### Exercise instructions
In the listing below, every line with the word "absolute" needs to be copied.
++++ Data block
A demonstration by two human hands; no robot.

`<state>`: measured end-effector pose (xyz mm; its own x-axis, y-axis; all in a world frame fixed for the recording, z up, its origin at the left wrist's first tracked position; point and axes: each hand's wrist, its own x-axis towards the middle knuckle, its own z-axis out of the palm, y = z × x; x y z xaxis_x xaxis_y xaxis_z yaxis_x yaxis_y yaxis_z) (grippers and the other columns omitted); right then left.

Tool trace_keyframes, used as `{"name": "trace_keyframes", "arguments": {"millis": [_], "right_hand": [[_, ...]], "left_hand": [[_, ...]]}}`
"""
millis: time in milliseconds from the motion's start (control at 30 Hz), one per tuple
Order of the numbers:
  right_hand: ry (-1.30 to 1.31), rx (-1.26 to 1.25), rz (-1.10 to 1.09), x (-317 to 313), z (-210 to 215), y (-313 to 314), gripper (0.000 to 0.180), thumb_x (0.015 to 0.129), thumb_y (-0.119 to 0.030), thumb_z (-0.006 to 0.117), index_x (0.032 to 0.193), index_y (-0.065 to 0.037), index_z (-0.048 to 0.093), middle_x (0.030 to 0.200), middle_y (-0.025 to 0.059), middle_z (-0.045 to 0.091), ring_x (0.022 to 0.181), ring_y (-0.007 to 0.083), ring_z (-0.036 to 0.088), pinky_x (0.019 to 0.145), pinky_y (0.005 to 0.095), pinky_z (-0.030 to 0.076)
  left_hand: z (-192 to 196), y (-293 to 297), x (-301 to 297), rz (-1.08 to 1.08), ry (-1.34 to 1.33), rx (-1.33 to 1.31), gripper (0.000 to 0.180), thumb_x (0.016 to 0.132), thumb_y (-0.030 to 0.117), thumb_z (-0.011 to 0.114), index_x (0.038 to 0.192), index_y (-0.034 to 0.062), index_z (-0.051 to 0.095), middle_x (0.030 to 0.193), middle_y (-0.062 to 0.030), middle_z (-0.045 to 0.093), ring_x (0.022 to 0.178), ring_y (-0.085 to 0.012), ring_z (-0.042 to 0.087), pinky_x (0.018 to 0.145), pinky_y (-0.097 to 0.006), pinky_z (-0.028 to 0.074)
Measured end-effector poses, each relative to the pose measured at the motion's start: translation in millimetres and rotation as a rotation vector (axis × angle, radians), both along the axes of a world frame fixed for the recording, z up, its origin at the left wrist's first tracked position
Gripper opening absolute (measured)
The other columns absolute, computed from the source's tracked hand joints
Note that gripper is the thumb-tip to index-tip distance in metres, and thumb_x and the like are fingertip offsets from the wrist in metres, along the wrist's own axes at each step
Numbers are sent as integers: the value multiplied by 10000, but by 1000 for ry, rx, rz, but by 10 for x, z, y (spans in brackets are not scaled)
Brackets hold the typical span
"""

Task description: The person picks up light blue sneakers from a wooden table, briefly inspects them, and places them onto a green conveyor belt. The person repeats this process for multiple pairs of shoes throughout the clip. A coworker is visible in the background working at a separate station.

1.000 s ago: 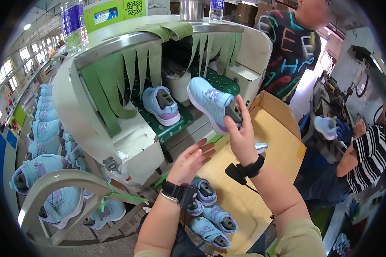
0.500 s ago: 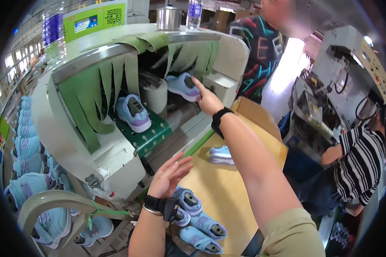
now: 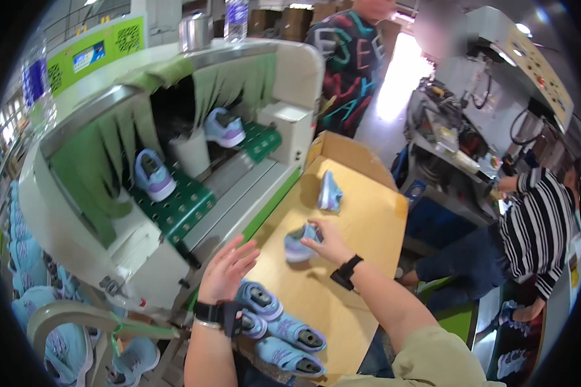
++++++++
### Solution to this task
Gripper opening absolute (measured)
The other columns absolute, computed from the source's tracked hand joints

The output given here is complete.